> Supplied records:
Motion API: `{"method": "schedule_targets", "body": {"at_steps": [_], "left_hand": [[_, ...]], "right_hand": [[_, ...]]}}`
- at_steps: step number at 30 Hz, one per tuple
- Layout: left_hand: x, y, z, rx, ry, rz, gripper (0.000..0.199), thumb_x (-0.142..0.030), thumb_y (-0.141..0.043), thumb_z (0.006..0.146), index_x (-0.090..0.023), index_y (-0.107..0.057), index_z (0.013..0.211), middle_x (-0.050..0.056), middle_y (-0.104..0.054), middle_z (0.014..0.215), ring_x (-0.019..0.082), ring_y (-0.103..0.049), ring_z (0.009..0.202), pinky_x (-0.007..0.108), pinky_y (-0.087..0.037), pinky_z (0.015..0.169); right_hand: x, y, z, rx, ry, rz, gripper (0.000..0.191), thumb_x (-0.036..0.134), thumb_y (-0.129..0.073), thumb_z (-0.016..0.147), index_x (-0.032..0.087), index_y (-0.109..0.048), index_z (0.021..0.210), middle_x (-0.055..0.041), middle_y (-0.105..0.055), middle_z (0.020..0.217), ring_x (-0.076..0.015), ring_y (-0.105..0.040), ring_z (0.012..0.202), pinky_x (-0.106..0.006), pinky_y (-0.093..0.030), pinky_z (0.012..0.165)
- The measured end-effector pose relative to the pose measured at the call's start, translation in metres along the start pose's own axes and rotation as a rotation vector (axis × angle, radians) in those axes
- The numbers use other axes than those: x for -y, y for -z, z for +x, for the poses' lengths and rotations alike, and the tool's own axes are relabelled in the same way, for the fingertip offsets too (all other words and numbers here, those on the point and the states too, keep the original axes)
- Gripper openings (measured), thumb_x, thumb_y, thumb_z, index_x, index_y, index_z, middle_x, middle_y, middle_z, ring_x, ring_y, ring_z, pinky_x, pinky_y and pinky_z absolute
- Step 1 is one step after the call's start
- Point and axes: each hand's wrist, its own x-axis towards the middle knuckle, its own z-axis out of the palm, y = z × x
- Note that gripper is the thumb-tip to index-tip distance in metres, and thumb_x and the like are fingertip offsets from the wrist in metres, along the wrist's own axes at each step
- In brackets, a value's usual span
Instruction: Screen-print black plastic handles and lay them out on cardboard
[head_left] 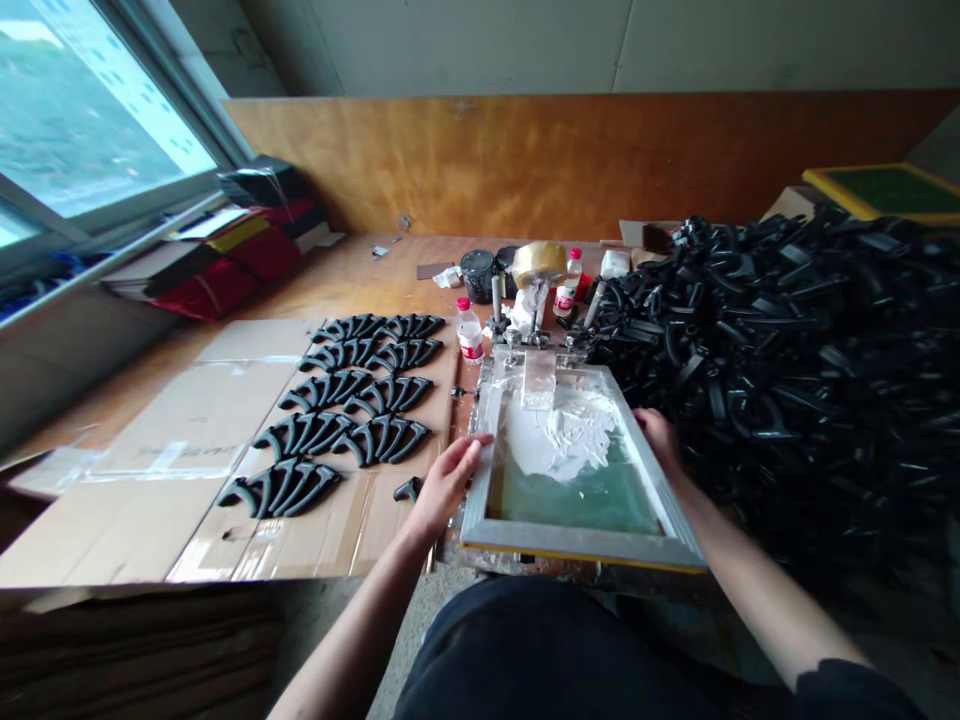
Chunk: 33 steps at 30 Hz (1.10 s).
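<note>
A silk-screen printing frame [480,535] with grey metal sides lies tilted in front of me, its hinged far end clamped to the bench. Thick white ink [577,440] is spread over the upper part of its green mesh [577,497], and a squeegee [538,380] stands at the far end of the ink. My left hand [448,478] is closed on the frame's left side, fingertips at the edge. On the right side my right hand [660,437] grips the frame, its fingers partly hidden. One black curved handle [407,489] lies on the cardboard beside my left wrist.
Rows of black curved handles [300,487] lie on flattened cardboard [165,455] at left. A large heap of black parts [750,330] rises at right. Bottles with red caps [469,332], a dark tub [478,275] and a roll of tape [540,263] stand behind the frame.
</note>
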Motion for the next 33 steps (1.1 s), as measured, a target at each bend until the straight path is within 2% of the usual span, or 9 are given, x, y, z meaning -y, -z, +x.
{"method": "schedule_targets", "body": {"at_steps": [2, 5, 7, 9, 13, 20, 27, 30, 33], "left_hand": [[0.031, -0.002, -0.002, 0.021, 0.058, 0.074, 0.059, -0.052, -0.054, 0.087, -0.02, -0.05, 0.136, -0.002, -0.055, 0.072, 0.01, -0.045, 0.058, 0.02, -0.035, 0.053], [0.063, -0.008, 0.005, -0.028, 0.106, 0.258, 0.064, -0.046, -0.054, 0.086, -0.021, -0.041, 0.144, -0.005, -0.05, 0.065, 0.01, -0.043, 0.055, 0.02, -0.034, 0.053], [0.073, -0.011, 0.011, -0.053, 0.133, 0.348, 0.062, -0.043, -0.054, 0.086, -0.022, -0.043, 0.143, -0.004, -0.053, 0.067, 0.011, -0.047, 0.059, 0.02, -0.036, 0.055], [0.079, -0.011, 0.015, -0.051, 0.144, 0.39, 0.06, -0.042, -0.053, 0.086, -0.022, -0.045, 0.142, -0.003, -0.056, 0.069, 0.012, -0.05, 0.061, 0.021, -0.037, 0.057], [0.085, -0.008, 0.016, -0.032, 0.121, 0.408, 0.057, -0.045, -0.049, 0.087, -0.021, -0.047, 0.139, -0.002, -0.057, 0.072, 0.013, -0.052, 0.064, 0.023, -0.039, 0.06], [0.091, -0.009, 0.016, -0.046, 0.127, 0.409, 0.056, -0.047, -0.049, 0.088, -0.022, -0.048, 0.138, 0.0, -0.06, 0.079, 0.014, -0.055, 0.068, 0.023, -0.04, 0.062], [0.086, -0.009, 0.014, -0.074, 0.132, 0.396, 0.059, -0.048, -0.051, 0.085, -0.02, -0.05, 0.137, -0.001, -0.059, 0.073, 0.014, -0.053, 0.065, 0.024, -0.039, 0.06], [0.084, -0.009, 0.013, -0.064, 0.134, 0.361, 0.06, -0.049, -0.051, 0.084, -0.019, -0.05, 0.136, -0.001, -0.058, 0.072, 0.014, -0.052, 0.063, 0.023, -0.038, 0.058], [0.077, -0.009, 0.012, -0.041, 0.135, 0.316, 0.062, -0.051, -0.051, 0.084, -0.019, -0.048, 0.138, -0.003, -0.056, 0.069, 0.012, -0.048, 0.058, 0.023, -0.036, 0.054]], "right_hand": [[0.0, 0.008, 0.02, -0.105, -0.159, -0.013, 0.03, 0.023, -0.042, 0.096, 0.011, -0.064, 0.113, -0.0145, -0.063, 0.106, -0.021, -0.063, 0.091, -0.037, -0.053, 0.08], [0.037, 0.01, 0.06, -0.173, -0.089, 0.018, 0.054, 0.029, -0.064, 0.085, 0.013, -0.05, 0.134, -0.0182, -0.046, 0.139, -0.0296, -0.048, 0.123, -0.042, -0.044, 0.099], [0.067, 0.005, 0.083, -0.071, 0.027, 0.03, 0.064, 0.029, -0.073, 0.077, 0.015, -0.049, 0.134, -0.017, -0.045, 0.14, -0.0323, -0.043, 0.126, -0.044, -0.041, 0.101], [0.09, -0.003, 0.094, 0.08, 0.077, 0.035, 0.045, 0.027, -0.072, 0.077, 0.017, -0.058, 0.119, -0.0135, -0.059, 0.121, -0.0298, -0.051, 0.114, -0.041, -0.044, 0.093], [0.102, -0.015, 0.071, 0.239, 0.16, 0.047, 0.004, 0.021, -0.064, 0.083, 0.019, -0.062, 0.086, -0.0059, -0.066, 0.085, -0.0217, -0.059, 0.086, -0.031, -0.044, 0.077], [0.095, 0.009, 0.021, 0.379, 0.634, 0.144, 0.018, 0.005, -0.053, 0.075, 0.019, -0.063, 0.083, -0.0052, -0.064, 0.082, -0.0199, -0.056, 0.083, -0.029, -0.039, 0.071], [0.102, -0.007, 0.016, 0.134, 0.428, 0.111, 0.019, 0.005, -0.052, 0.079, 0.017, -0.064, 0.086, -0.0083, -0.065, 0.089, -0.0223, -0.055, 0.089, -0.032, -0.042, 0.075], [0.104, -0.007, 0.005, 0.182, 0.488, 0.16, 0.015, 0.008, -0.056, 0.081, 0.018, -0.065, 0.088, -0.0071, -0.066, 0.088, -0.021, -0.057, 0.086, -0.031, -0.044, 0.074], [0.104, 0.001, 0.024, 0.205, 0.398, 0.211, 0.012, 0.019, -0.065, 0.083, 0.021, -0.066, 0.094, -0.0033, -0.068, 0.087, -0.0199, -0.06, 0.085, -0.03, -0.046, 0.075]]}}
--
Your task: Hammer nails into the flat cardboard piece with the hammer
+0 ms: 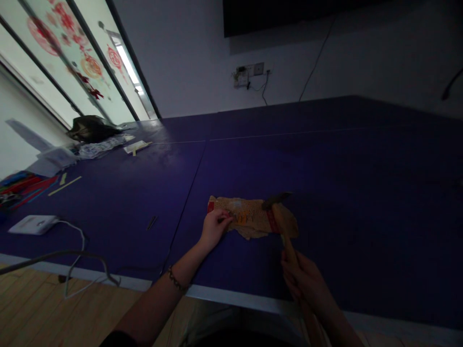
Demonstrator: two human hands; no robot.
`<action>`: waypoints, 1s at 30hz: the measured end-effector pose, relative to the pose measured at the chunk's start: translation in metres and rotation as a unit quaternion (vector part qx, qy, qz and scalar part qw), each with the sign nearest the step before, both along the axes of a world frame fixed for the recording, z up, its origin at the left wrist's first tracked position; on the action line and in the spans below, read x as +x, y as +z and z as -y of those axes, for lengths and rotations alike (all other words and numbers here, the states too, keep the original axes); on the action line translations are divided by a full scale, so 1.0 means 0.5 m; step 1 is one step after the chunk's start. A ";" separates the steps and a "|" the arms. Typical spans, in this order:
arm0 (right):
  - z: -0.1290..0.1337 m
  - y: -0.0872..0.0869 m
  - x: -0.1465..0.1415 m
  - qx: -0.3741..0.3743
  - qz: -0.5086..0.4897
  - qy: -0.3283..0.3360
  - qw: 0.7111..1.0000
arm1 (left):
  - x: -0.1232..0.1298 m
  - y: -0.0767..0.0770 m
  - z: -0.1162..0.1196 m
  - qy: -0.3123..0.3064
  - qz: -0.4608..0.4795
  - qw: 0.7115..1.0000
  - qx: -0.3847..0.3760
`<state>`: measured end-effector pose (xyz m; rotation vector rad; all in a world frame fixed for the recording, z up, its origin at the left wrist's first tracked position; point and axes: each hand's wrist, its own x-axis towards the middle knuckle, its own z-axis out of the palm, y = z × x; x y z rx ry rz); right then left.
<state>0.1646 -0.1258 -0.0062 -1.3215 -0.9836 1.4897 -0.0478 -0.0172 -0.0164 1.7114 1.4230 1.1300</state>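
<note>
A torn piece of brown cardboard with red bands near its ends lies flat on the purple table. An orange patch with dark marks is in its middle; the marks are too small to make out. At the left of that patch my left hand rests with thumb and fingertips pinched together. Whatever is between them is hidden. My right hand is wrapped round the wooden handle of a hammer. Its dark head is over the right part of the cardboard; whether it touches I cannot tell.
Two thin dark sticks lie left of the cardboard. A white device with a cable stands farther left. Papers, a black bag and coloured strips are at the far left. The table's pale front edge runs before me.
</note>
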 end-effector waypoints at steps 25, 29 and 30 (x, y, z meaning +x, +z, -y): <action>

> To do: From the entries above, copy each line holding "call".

> Solution to this exercise:
- The measured end-effector pose relative to the pose measured at the call's start, translation in metres along the start pose's own axes and rotation as a rotation vector (axis × angle, radians) in those axes
- Step 1 is one step after the call's start

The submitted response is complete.